Metatranscriptomic analysis

Geothermal spring sediment samples collected in Jan 2021 and Jul 2022 were conducted for metatranscriptomic sequencing. Sufficient RNA was only obtained from four samples, including JZ-2 (pH 7.47, 36.0 °C) in Jan 2021 and DRTY-16 (pH 2.11, 38.1 °C), QQ (pH 6.80, 70.1 °C), JZ-3 (pH 9.98, 64.7 °C) in Jul 2022. Total RNA was extracted using the RNeasy PowerSoil Total RNA kit (QIAGEN). Total RNA was subsequently sent out for metatranscriptomic sequencing, following with rRNA removal and mRNA enrichment. The generated paired-end reads ( ~114 Gbp) were quality-controlled using Sickle (v.1.33; https://github.com/najoshi/sickle) with the following parameters: -t sanger --quiet -l 50. Trimmed transcripts were mapped to the identified ORFs of 603 archaeal rMAGs using BBMap with the same parameters as above. The fragments per kilobase of transcript per million (FPKM) values were extracted from the output. The heatmap figure was built based on gene expression data using the pheatmap package (v.1.0.12) in RStudio (v.1.2.5033).

Statistical analyses

A total of 132 geothermal spring samples with both pH and temperature measured were picked out and applied for ordination analysis. To assess the resemblance of samples and to identify main factors affecting the clustering pattern, principial coordinates analysis (PCoA) was conducted based on Bray-Curtis distance of archaeal community composition and functional annotation (KOs) data. Three factors were considered including sampling season (summer and winter), pH (acidic: pH <5.5; neutral: 5.5 ≤ pH <8.5; alkaline: pH ≥8.5)33, and temperature (mesothermal: temperature <60 °C; thermal: 60 ≤ temperature <80 °C; hyperthermal: temperature ≥80 °C)34. Analysis of Similarity (ANOSIM) was used to examine the significant differences among different sample groups. Pearson correlation was applied to test the correlation between pH and temperature with the relative abundance of specific archaeal lineages. The generalized linear model (GLM) was applied to establish connections between archaeal community at strain/function level and environmental parameters using the glm function in the “stats” package (v. 4.2.2)102 in R platform (http://cran.r-project.org). Statistical significance (p < 0.05) was assessed by conducting likelihood ratio tests (LRT) on the linear models, utilizing Type-II ANOVA in the “car” package (v. 3.0-10)103 in R.
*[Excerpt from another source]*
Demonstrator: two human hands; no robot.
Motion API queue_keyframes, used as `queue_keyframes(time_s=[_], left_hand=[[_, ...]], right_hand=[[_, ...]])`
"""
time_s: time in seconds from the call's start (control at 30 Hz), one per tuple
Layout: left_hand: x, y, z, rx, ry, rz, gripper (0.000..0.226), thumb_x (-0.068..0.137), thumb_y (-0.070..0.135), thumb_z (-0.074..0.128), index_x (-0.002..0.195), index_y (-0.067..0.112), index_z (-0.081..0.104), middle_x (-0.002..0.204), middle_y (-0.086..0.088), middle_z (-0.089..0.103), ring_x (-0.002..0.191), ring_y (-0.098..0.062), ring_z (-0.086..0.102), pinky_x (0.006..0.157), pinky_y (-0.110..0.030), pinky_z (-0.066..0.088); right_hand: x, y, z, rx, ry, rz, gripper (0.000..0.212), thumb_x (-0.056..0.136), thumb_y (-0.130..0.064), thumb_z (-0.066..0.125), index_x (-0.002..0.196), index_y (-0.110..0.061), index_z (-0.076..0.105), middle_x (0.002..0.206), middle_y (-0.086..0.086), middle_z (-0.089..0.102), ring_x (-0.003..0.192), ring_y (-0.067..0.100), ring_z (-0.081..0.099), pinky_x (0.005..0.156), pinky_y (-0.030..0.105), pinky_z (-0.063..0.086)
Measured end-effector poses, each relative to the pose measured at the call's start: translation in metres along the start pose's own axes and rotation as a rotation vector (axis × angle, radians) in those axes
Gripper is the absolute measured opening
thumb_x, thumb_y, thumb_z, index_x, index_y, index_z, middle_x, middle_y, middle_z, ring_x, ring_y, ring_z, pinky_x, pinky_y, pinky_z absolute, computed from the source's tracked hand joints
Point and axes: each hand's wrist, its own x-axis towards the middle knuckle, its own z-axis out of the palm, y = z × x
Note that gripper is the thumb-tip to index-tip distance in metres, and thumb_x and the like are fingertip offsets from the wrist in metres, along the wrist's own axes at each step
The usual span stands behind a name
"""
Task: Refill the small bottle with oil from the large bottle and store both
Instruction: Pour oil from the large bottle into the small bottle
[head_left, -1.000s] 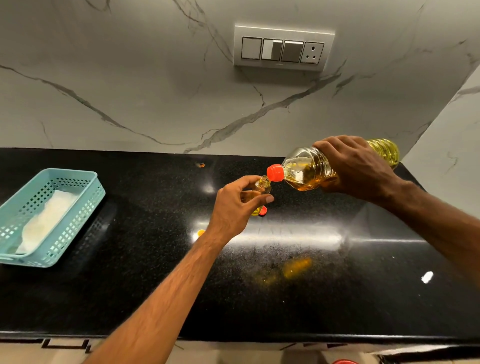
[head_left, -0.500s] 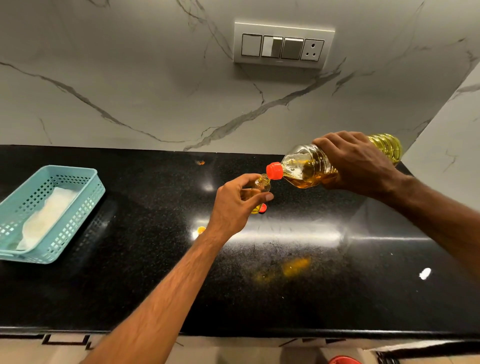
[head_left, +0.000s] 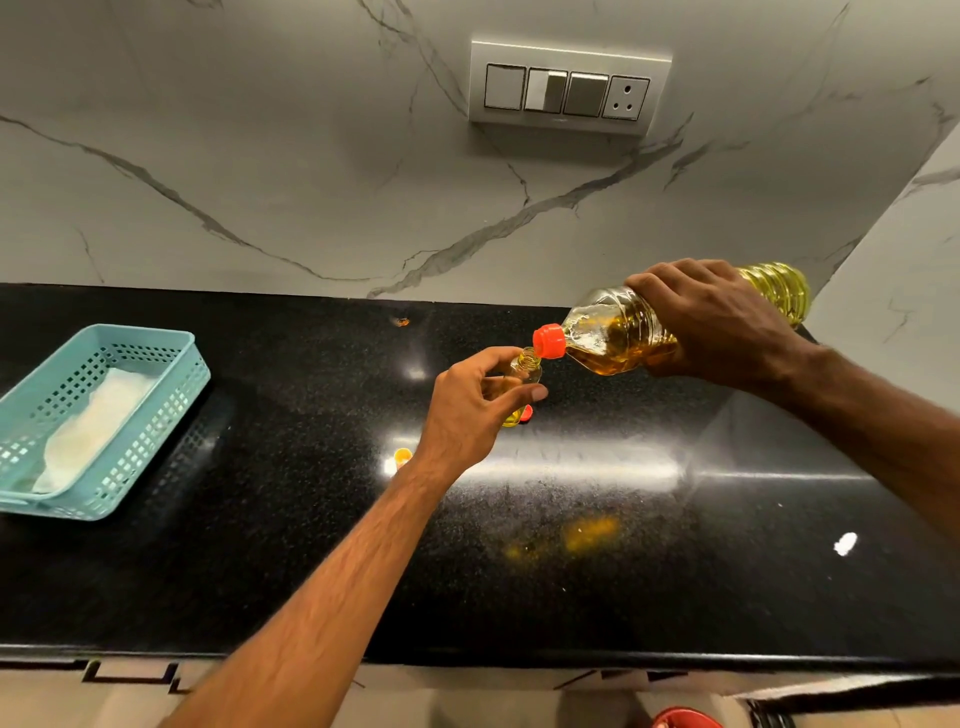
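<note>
Black speckled stone counter (head_left: 291, 519) under a grey-veined marble wall: the left hand (head_left: 467, 410) holds the small clear plastic bottle (head_left: 524, 371) upright above the counter, fingers and thumb curled round its body, open threaded mouth up. The right hand (head_left: 711, 325) wraps the large clear oil bottle with the red spout cap (head_left: 613, 338), long axis near horizontal, base far right, spout tipped slightly down. Spout sits just right of and touching or nearly touching the small mouth; no stream is discernible.

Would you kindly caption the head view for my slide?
Right hand tips the large oil bottle toward the small bottle held by the left hand.
</note>
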Motion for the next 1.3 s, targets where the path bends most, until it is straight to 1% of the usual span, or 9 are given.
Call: queue_keyframes(time_s=[0.07, 0.23, 0.37, 0.57, 0.73, 0.93, 1.03, 1.2, 1.3], left_hand=[[-0.0002, -0.0002, 0.0002, 0.002, 0.003, 0.007, 0.042, 0.078, 0.030, 0.075, 0.117, 0.018, 0.064, 0.098, 0.009, 0.070, 0.090, 0.000, 0.067, 0.082, -0.013, 0.053], [-0.0008, -0.0007, 0.0011, 0.002, 0.010, 0.017, 0.044, 0.078, 0.031, 0.075, 0.118, 0.016, 0.064, 0.101, 0.002, 0.071, 0.091, -0.009, 0.069, 0.083, -0.018, 0.055], [-0.0018, -0.0007, 0.0019, 0.000, 0.007, 0.017, 0.043, 0.079, 0.030, 0.075, 0.118, 0.017, 0.064, 0.098, 0.006, 0.069, 0.090, -0.007, 0.068, 0.081, -0.012, 0.053], [-0.0017, 0.0002, 0.0027, -0.002, 0.008, 0.016, 0.041, 0.079, 0.028, 0.075, 0.117, 0.018, 0.064, 0.097, 0.009, 0.068, 0.090, -0.004, 0.067, 0.079, -0.007, 0.050], [-0.0025, -0.0011, 0.0034, 0.000, 0.007, 0.014, 0.042, 0.079, 0.030, 0.075, 0.117, 0.018, 0.064, 0.101, 0.004, 0.070, 0.093, -0.009, 0.069, 0.083, -0.016, 0.054], [-0.0032, -0.0009, 0.0038, -0.009, 0.008, 0.011, 0.043, 0.079, 0.029, 0.075, 0.118, 0.016, 0.064, 0.102, 0.001, 0.071, 0.093, -0.011, 0.069, 0.083, -0.018, 0.055], [-0.0035, -0.0018, 0.0038, -0.010, 0.008, 0.010, 0.043, 0.079, 0.030, 0.075, 0.118, 0.017, 0.064, 0.101, 0.003, 0.071, 0.093, -0.010, 0.069, 0.084, -0.018, 0.055], [-0.0035, -0.0028, 0.0047, -0.020, 0.013, -0.004, 0.044, 0.079, 0.029, 0.076, 0.119, 0.016, 0.064, 0.103, 0.000, 0.072, 0.094, -0.011, 0.069, 0.087, -0.025, 0.056], [-0.0033, -0.0027, 0.0045, -0.020, 0.014, 0.001, 0.043, 0.079, 0.029, 0.076, 0.118, 0.017, 0.064, 0.103, 0.001, 0.072, 0.094, -0.011, 0.069, 0.087, -0.025, 0.056]], right_hand=[[-0.0003, -0.0003, -0.0007, -0.003, -0.003, 0.001, 0.091, 0.054, -0.037, 0.091, 0.128, -0.003, 0.050, 0.115, 0.021, 0.063, 0.102, 0.040, 0.062, 0.090, 0.052, 0.048], [-0.0006, -0.0007, -0.0026, -0.010, -0.011, 0.001, 0.092, 0.053, -0.037, 0.091, 0.128, -0.003, 0.050, 0.115, 0.020, 0.063, 0.102, 0.041, 0.061, 0.090, 0.053, 0.048], [-0.0012, -0.0007, -0.0034, -0.022, -0.012, 0.000, 0.092, 0.053, -0.038, 0.091, 0.127, -0.002, 0.050, 0.114, 0.021, 0.064, 0.101, 0.041, 0.062, 0.089, 0.052, 0.048], [-0.0015, -0.0003, -0.0039, -0.025, -0.020, 0.000, 0.093, 0.052, -0.039, 0.091, 0.127, -0.003, 0.050, 0.114, 0.020, 0.064, 0.101, 0.041, 0.062, 0.089, 0.053, 0.048], [-0.0024, -0.0003, -0.0039, -0.028, -0.021, 0.002, 0.094, 0.051, -0.039, 0.091, 0.127, -0.003, 0.050, 0.114, 0.020, 0.064, 0.101, 0.040, 0.062, 0.089, 0.052, 0.048], [-0.0032, -0.0011, -0.0042, -0.026, -0.023, 0.002, 0.093, 0.052, -0.039, 0.091, 0.128, -0.003, 0.049, 0.114, 0.020, 0.064, 0.101, 0.040, 0.062, 0.090, 0.052, 0.048], [-0.0030, -0.0011, -0.0050, -0.030, -0.026, 0.000, 0.093, 0.052, -0.040, 0.091, 0.127, -0.003, 0.049, 0.114, 0.020, 0.064, 0.101, 0.040, 0.062, 0.089, 0.052, 0.048], [-0.0031, -0.0012, -0.0076, -0.032, -0.017, -0.007, 0.089, 0.054, -0.039, 0.089, 0.126, -0.003, 0.050, 0.112, 0.019, 0.064, 0.099, 0.040, 0.062, 0.088, 0.051, 0.049], [-0.0030, -0.0015, -0.0082, -0.031, -0.015, -0.008, 0.089, 0.054, -0.038, 0.089, 0.126, -0.003, 0.051, 0.112, 0.020, 0.064, 0.099, 0.040, 0.062, 0.089, 0.051, 0.049]])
Network-based co-occurrence analysis

A comprehensive dataset comprising 48 acidic and 31 alkaline geothermal springs, spanning both temporal and spatial dimensions, was employed for unveiling the co-occurrence patterns of archaeal orders (Supplementary Data 1). To enhance clarity and streamline the analysis, archaeal rMAGs occurring in fewer than half of samples were excluded, resulting in the retention of 83 rMAGs for subsequent network construction. The co-occurrence networks were constructed using SparCC104 with default parameters, and the robustness of the networks was ensured by employing 100 bootstrap samples to infer pseudo-P values. Only correlations deemed statistically significant (p  <  0.05, two-sided) and robust (absolute value of correlation coefficient greater than 0.6) between pairwise rMAGs were considered, contributing to the inference of a reliable network. Visualization of the network was performed using Gephi (v.0.10.1)105.

Reporting summary

Further information on research design is available in the Nature Portfolio Reporting Summary linked to this article.